High level expression of lipocalin 2 (LCN2) usually indicates poor prognosis in esophageal squamous cell carcinoma (ESCC) and many other cancers. Our previous study showed LCN2 promotes migration and invasion of ESCC cells through a novel positive feedback loop. However, the key transcription activation protein (KTAP) in the loop had not yet been identified. In this study, we first predicted the most probable KTAPs by bioinformatic analysis. We then assessed the transcription regulatory regions in the human LCN2 gene by fusing deletions of its 5′-flanking region to a dual-luciferase reporter. We found that the region −720/−200 containing transcription factor 7-like 2 (TCF7L2) (−273/−209) and early growth response 1 (EGR1) (−710/−616) binding sites is crucial for LCN2 promoter activity. Chromatin immunoprecipitation (ChIP) experiments demonstrated that TCF7L2 and EGR1 bound directly to their binding sites within the LCN2 promoter as KTAPs. Mechanistically, overexpression of TCF7L2 and EGR1 increased endogenous LCN2 expression via the ERK signaling pathway. Treatment with recombinant human LCN2 protein enhanced activation of the ERK pathway to facilitate endogenous LCN2 expression, as well as increase the expression level of TCF7L2 and EGR1. Treatment with the MEK inhibitor U0126 inhibited the activation by TCF7L2 or EGR1 overexpression. Moreover, overexpression of TCF7L2 or EGR1 accelerated the migration and invasion of ESCC cells. A synergistic effect was observed between TCF7L2 and EGR1 in amplifying the induction of LCN2 and enhancing migration and invasion. Taken together, our study indicates that TCF7L2 and EGR1 are the KTAPs of LCN2, within a positive “LCN2 → MEK/ERK → LCN2” path, to promote the migration and invasion of ESCC cells. Based on their clinicopathological significance, LCN2 and its two expression regulators TCF7L2 and ERG1 might be therapeutic targets for ESCC.
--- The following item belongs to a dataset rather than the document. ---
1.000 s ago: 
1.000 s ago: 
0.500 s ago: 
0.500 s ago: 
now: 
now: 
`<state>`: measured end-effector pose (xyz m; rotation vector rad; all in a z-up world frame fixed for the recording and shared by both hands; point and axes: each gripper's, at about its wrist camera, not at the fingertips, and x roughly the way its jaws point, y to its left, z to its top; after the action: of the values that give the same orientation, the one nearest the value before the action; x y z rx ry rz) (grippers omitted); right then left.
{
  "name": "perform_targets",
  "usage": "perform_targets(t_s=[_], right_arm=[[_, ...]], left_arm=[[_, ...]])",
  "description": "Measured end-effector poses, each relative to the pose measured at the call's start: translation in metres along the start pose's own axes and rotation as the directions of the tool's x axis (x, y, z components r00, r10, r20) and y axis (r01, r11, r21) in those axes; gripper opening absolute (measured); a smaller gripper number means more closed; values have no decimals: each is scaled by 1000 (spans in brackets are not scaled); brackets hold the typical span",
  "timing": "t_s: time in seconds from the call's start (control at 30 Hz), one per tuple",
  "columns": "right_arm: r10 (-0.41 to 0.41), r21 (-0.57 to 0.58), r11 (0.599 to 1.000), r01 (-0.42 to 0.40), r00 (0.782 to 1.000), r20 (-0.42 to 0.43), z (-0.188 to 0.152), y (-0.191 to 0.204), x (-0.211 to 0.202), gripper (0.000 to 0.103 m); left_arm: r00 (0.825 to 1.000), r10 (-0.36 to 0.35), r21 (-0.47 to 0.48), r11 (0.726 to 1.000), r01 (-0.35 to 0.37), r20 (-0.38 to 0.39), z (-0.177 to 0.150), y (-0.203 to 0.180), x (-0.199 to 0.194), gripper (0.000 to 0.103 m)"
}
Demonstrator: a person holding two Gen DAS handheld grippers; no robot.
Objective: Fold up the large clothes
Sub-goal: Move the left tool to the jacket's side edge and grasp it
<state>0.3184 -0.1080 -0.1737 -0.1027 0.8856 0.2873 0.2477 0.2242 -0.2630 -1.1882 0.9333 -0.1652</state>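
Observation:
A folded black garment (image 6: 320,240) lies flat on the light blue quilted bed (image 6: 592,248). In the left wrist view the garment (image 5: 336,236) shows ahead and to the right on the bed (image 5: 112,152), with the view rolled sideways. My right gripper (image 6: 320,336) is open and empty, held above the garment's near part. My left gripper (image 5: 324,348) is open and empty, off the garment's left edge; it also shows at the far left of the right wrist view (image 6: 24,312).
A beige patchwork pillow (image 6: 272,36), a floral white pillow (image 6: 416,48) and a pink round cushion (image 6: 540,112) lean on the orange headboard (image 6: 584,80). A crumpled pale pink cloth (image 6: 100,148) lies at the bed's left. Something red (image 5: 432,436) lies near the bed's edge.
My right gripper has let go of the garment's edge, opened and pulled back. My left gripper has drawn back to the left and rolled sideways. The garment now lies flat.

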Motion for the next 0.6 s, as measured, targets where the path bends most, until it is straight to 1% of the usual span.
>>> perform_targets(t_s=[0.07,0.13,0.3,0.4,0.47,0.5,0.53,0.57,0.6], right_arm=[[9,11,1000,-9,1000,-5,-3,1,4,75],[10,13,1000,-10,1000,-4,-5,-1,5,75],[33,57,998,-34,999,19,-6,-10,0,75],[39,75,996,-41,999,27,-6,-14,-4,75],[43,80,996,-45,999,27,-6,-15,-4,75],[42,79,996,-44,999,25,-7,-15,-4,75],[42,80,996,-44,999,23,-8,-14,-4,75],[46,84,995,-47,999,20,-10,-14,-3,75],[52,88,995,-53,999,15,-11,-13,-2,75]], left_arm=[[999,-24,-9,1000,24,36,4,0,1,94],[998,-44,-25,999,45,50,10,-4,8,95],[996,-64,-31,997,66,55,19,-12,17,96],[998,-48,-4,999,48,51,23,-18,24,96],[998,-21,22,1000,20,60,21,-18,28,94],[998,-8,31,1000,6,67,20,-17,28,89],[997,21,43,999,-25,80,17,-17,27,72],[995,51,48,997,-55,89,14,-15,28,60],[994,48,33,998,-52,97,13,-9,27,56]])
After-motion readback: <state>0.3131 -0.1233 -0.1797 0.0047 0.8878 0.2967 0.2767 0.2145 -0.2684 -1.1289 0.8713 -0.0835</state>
lipocalin 2（LCN2）的高水平表达通常表明在食管鳞状细胞癌（ESCC）和许多其他癌症中预后较差。我们以前的研究表明，LCN2通过新颖的正反馈回路促进ESCC细胞的迁移和侵袭。但是，尚未发现环中的关键转录激活蛋白（KTAP）。在这项研究中，我们首先通过生物信息学分析预测了最可能的KTAP。然后，我们通过将其5'侧翼区的缺失融合到双荧光素酶报道基因中来评估人LCN2基因中的转录调控区。我们发现，包含转录因子7-like 2（TCF7L2）（-273 / -209）和早期生长反应1（EGR1）（-710 / -616）结合位点的区域-720 / -200对于LCN2启动子活性至关重要。染色质免疫沉淀（ChIP）实验表明，TCF7L2和EGR1以KTAPs的形式直接结合在LCN2启动子内的结合位点上。从机制上讲，TCF7L2和EGR1的过表达通过ERK信号通路增加了内源性LCN2的表达。用重组人LCN2蛋白处理可增强ERK途径的活化，以促进内源性LCN2表达，并增加TCF7L2和EGR1的表达水平。用MEK抑制剂U0126进行的治疗抑制了TCF7L2或EGR1过表达的激活。此外，TCF7L2或EGR1的过表达加速了ESCC细胞的迁移和侵袭。在TCF7L2和EGR1之间观察到协同效应，可放大LCN2的诱导并增强迁移和侵袭。在一起 我们的研究表明，TCF7L2和EGR1是LCN2的KTAP，在正向“ LCN2→MEK / ERK→LCN2”路径内，以促进ESCC细胞的迁移和侵袭。基于其临床病理学意义，LCN2及其两个表达调节剂TCF7L2和ERG1可能是ESCC的治疗靶标。